Als Gast hielt die Russin Dr. Natalia Shareyko am Samstagabend einen Vortrag über ihre biosensorische Arbeit an einem St. Petersburger Institut. Dort werden telekinetische Versuche angestellt und nachgewiesen, dass alle Menschen diese Fähigkeit in unterschiedlicher Ausprägung besitzen, und sie erlernbar ist. Es gibt eine uns nicht unmittelbar zugängige Ebene, die dieses Wirkungen hervorruft. Zur Demonstration wurden im Anschluss an den Vortrag meditative Übungen mit den Teilnehmer/innen durchgeführt.

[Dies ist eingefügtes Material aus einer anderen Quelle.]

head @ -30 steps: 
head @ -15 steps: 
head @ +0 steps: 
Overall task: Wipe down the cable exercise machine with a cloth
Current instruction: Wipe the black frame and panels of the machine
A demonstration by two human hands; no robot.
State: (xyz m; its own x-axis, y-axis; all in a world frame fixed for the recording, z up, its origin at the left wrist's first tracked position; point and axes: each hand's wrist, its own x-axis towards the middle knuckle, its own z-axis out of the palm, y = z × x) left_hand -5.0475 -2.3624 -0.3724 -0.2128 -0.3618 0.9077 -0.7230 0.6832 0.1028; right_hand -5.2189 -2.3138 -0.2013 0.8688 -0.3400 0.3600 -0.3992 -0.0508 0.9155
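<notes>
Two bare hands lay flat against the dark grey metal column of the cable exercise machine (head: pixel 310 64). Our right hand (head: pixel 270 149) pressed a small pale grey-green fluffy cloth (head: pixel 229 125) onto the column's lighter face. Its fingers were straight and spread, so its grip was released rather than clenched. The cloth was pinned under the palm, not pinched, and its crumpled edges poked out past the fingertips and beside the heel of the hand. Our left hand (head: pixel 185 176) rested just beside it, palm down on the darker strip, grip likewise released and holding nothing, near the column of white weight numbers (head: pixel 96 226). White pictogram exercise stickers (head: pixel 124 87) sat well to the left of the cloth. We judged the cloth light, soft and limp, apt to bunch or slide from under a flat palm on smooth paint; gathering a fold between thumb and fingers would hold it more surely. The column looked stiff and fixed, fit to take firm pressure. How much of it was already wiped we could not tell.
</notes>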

Das Treffen war wie immer nicht nur umrahmt von der schönen Atmosphäre des St. Jakobushauses, sondern von vielen interessanten Diskussionen in einer offenen und konstruktiven Atmosphäre. Und natürlich gab es auch wieder Qi Gong Übungen, angeleitet von Cornelia Krall, die symbolisch und auch praktisch den Menschen zwischen Himmel und Erde aufspannten, und somit gut zum Thema Wissenschaft und Spiritualität passten.

Leider fiel krankheitsbedingt mit Ronald Engert ein Hauptredner zum Thema Spiritualität aus und wir müssen uns ein anderes Mal mit Ken Wilber und seiner Synthese von Spiritualität und Wissenschaft beschäftigen.